--- START ---

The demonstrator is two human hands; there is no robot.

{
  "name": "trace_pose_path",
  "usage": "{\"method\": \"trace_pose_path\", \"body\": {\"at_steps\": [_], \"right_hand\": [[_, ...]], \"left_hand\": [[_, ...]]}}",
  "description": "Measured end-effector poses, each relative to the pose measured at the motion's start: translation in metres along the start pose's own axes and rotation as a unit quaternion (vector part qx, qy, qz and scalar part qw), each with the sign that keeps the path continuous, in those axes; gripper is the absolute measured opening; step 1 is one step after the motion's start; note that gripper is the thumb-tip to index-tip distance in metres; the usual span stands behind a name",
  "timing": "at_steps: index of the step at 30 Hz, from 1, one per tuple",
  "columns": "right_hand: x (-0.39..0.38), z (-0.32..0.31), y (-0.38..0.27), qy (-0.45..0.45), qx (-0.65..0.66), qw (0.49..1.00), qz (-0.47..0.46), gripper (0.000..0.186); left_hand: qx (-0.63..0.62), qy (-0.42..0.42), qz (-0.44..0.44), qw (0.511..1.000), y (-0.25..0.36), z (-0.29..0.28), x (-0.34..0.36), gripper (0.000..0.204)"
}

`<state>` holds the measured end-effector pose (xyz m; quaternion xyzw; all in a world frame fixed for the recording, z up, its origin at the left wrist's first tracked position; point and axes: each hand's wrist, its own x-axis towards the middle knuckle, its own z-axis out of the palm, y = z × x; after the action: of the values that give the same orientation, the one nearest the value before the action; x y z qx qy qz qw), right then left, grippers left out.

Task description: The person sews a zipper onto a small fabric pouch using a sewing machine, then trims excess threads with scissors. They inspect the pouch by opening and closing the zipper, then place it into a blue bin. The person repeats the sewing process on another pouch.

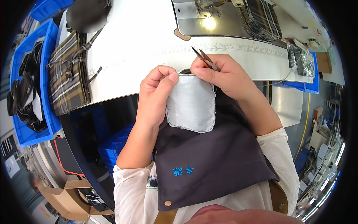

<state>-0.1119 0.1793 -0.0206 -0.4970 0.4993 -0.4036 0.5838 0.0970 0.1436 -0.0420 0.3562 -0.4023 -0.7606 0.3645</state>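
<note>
A whitish-grey sewn fabric piece (191, 106) hangs between my hands above the dark apron (212, 160). It has rounded lower corners, stitched edges and a few loose threads. A bit of black zipper (185, 71) shows behind its top edge. My left hand (158, 84) is closed, pinching the top left corner between thumb and fingers. With thumb and forefinger, my right hand (225, 74) grips the top right corner. The same hand also carries small pointed scissors (205, 59), blades up and slightly apart; their handles are hidden in the palm.
The white table (130, 71) bears a printed ruler strip. A sewing machine's metal plate (209, 22) lies at the far side, plaid pieces (263, 18) beside it. At left are stacked plaid fabric (69, 78) and a blue bin (46, 80) of black pieces. Plastic packets (300, 59) lie right.
</note>
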Motion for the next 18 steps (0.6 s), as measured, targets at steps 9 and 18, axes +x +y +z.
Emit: {"method": "trace_pose_path", "body": {"at_steps": [9,18], "right_hand": [[0.000,0.003,0.001,-0.017,0.037,0.999,0.019,0.018],[-0.005,0.006,-0.008,0.082,-0.096,0.989,-0.079,0.023]], "left_hand": [[0.095,-0.023,0.008,0.995,0.006,0.003,0.000,0.010],[0.056,-0.031,0.025,0.998,0.005,0.002,-0.002,0.013]]}}
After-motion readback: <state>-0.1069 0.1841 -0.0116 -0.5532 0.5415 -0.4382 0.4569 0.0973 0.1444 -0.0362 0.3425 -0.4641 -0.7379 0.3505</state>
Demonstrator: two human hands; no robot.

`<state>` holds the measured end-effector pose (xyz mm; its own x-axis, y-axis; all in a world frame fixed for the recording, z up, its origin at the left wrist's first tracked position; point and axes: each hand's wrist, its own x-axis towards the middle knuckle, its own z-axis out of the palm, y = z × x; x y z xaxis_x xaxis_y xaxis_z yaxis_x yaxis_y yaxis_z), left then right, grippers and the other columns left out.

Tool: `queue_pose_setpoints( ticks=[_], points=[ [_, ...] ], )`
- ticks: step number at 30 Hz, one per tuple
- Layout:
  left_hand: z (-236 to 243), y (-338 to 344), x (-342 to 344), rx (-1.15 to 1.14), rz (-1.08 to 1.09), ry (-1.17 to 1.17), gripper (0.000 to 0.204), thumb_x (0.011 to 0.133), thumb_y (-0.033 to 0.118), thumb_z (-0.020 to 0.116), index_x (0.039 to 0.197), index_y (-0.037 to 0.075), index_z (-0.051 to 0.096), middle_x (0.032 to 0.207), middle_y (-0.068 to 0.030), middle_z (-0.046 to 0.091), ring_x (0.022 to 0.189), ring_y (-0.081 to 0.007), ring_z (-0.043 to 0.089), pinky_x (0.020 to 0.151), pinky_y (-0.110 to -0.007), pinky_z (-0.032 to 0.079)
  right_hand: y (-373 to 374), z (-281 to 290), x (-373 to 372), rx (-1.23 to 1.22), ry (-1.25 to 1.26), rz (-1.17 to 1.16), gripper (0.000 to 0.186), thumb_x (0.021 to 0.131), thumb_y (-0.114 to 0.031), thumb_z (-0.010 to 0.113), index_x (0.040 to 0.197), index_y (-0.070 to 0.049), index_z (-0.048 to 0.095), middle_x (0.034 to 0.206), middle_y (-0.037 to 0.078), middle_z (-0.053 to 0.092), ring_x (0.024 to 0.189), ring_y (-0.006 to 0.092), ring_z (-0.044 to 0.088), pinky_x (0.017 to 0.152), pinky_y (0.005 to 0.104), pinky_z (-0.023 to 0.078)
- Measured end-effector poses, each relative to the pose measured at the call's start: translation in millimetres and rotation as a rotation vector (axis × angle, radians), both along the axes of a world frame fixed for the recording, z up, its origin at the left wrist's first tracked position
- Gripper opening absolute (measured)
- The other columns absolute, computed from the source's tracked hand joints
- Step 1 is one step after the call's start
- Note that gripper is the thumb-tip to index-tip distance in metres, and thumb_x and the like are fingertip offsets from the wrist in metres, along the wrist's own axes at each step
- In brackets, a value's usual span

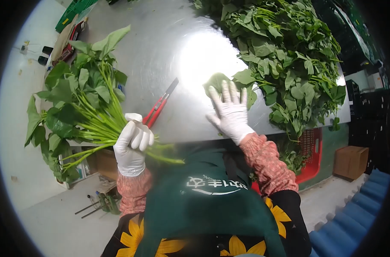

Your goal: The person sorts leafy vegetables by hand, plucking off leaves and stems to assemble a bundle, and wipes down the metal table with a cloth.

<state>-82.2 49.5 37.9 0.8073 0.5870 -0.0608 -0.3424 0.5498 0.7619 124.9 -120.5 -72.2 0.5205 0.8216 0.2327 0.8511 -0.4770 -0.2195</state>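
Left hand (134,139), white-gloved: grip clamped on a bunch of leafy green stems (101,118), leaves fanning out to the left, stem ends jutting from the right side of the fist at the near edge of the bench (143,47). Right hand (230,110), white-gloved: fingers apart and nothing clamped, palm down at the middle of the bench over a loose green leaf (213,83); whether it presses on the leaf cannot be told. Heap of leafy greens (289,64): loose, over the right part of the bench, just beside the right hand. Cutter (160,104): one, red-handled, blade out and pointing away from the person, handle end partly behind the left hand, contact unclear. Red crate (317,150): below the bench at right, greens near it. Step in hand, by judgement: gathering or tidying stems into the held bunch. Next move, by judgement: calls for the left grip to keep the stems together while the right fingers close on the loose leaf or a stem from the heap
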Motion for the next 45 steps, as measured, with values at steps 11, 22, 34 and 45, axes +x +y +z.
queue_pose_setpoints(
  ticks=[11,22,34,45],
  points=[
    [-11.1,57.4,-24.0,0.008,0.130,0.468,0.021,0.092,0.016,0.055,0.105,-0.001,0.060,0.053,0.0079,0.030,0.045,-0.0059,0.030,0.049,-0.024,0.028,48.4,24.4,34.6,0.549,0.105,0.063,0.030,0.077,0.004,0.062,0.100,-0.013,0.068,0.088,0.008,0.064,0.081,0.0257,0.059,0.069,0.0324,0.050],
    [-80.8,65.7,-11.5,1.470,0.005,1.175,0.026,0.079,0.032,0.063,0.088,0.008,0.064,0.070,-0.0153,0.065,0.067,-0.0351,0.064,0.063,-0.043,0.051,97.4,34.6,36.6,0.765,0.379,0.051,0.026,0.082,0.004,0.063,0.107,-0.004,0.065,0.096,0.011,0.064,0.090,0.0196,0.061,0.077,0.0300,0.050],
    [-84.3,100.7,-107.7,0.495,0.287,0.948,0.020,0.089,0.018,0.064,0.102,0.003,0.064,0.094,-0.0023,0.067,0.080,-0.0132,0.063,0.076,-0.027,0.051,103.4,-12.8,-94.2,-0.104,0.572,0.672,0.029,0.085,-0.007,0.050,0.113,-0.002,0.055,0.086,0.016,0.057,0.078,0.0337,0.057,0.066,0.0409,0.049],
    [-10.6,75.5,-92.9,0.346,0.584,0.890,0.019,0.077,0.010,0.069,0.093,0.002,0.063,0.066,0.0013,0.054,0.050,-0.0068,0.042,0.047,-0.022,0.030,206.7,38.2,-36.9,0.266,0.484,0.121,0.019,0.090,-0.013,0.049,0.097,-0.001,0.061,0.100,0.020,0.059,0.100,0.0326,0.056,0.086,0.0399,0.047]
  ],
)
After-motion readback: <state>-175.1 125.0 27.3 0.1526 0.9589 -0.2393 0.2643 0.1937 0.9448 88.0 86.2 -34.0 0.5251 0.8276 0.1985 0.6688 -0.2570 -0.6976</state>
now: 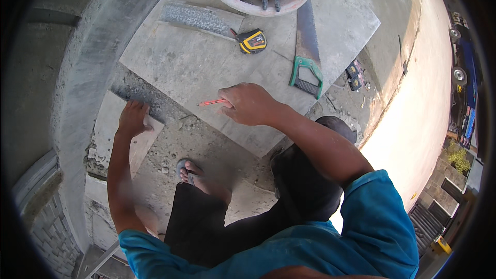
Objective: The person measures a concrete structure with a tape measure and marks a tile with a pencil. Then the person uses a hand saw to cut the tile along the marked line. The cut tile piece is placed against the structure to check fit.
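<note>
My left hand (133, 119) grips the far edge of a pale grey slab (106, 119) on the left, its fingers over the edge and the thumb apart. In my right hand (250, 104) is a red pencil (211, 103), its tip pointing left above a large grey panel (206, 67). A black and yellow tape measure (252, 41) lies on the panel beyond that hand. To its right is a handsaw (308, 54) with a green handle. A flat, dusty metal strip (199, 18) lies beside the tape measure.
A dusty white basin (243, 6) with pliers and other tools stands at the far edge. Gravelly rubble (175, 134) covers the ground before the panel. A curved concrete edge (98, 36) runs along the left. Small dark boxes (355, 75) lie right of the saw. My sandalled foot (194, 173) is near the slab.
</note>
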The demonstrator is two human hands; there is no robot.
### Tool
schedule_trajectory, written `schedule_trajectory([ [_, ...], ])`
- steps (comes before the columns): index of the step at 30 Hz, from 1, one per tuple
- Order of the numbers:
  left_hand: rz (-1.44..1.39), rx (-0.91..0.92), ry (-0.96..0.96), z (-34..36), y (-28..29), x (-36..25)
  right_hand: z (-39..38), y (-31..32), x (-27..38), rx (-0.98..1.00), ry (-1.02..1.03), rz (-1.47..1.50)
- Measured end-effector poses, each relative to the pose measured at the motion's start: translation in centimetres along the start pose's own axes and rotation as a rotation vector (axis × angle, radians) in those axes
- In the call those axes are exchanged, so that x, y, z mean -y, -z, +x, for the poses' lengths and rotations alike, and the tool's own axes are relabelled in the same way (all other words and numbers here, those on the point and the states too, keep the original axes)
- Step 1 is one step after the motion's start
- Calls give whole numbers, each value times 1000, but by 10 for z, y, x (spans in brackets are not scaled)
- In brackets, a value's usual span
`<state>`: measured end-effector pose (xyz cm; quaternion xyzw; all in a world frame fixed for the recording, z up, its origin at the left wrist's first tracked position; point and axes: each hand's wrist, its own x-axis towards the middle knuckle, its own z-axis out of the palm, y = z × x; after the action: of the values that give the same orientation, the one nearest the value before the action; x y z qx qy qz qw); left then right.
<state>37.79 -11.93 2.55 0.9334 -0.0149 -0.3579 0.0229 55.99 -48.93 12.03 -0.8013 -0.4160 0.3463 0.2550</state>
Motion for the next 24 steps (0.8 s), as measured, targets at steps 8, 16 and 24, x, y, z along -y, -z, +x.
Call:
schedule_trajectory([
  [8,-232,-295,-347,29,41,-70,1,25,-46,-290,-161,-44],
  [16,-231,-231,-495,102,126,-171,5,29,-101,-477,-197,-161],
  [24,-207,-781,-351,110,57,-164,10,24,-134,-663,-91,-429],
])
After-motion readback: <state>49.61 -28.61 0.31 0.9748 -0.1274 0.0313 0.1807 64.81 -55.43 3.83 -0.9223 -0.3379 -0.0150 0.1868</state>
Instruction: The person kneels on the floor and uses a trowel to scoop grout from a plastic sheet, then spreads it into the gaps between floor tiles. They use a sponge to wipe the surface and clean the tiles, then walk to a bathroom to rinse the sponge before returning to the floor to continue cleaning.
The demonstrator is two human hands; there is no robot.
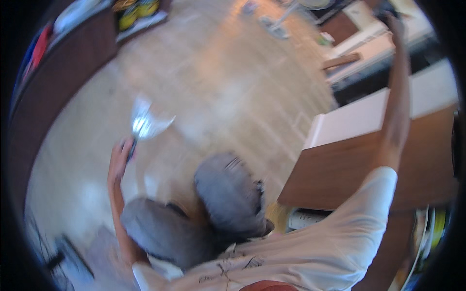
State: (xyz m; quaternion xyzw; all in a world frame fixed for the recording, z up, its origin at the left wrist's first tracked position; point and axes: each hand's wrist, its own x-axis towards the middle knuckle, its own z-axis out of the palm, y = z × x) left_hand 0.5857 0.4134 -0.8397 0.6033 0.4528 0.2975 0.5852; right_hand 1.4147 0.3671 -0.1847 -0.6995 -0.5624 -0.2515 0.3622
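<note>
My left hand (119,157) is closed around the dark handle of a tool with a shiny, fan-shaped head (148,125). The head flares out beyond my fingers above the floor, and glare and blur hide its exact kind. My right arm stretches far out to the upper right. At its end, my right hand (395,26) is next to a dark object (385,9) by the pale counter. Blur leaves its fingers unclear, so I cannot tell whether it grips that object.
My bent knees (225,182) are over the tiled floor (204,97). A brown cabinet (68,82) curves along the left. Beside my right arm stands a brown wooden unit (335,169). Farther off are a wooden block (341,61) and a white stand base (274,28).
</note>
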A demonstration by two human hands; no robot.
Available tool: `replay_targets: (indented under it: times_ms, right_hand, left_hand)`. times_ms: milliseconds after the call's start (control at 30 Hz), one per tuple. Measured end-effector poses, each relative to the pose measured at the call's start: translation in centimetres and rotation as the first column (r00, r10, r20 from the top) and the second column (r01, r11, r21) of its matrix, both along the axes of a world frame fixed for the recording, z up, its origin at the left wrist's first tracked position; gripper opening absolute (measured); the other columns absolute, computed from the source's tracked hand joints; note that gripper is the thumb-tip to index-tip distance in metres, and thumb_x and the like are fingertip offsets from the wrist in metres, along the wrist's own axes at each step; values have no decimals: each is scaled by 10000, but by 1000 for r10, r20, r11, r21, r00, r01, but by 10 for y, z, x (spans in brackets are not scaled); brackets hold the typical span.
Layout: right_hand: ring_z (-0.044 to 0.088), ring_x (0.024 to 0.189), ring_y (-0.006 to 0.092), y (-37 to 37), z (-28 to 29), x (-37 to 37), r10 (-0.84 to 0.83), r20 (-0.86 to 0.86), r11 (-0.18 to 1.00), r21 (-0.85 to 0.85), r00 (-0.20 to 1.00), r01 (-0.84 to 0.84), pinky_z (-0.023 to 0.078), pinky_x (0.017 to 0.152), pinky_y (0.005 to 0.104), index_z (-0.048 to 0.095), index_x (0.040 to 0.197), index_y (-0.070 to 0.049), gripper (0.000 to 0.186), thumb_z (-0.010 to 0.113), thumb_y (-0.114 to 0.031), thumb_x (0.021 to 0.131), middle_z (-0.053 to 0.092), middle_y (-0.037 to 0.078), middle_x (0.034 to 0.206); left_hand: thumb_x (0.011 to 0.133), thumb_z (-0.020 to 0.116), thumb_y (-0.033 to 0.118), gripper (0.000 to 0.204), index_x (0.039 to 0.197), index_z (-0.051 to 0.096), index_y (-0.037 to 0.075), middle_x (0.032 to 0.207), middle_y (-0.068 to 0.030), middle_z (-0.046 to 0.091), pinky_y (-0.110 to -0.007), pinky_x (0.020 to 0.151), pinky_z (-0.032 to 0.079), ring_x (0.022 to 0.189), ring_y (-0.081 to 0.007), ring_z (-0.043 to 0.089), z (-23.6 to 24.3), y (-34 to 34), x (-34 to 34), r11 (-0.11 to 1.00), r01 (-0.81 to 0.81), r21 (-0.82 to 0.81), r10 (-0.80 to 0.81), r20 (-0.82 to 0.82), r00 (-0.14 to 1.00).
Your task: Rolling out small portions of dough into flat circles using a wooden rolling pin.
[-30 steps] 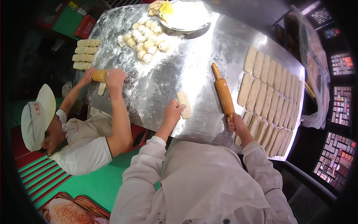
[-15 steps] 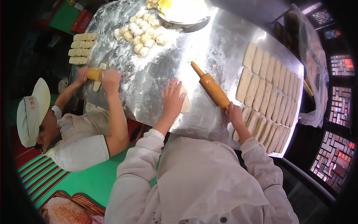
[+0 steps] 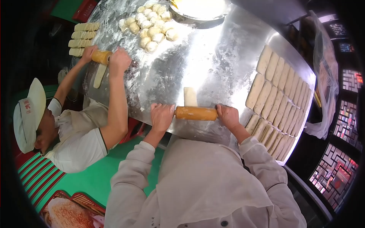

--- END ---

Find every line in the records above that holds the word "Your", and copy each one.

Your goal: The person sorts leafy vegetables by hand, plucking off leaves and stems to assemble a bundle, and wipes down the metal table with a cloth.
Your task: Rolling out small portions of dough into flat circles using a wooden rolling pin.

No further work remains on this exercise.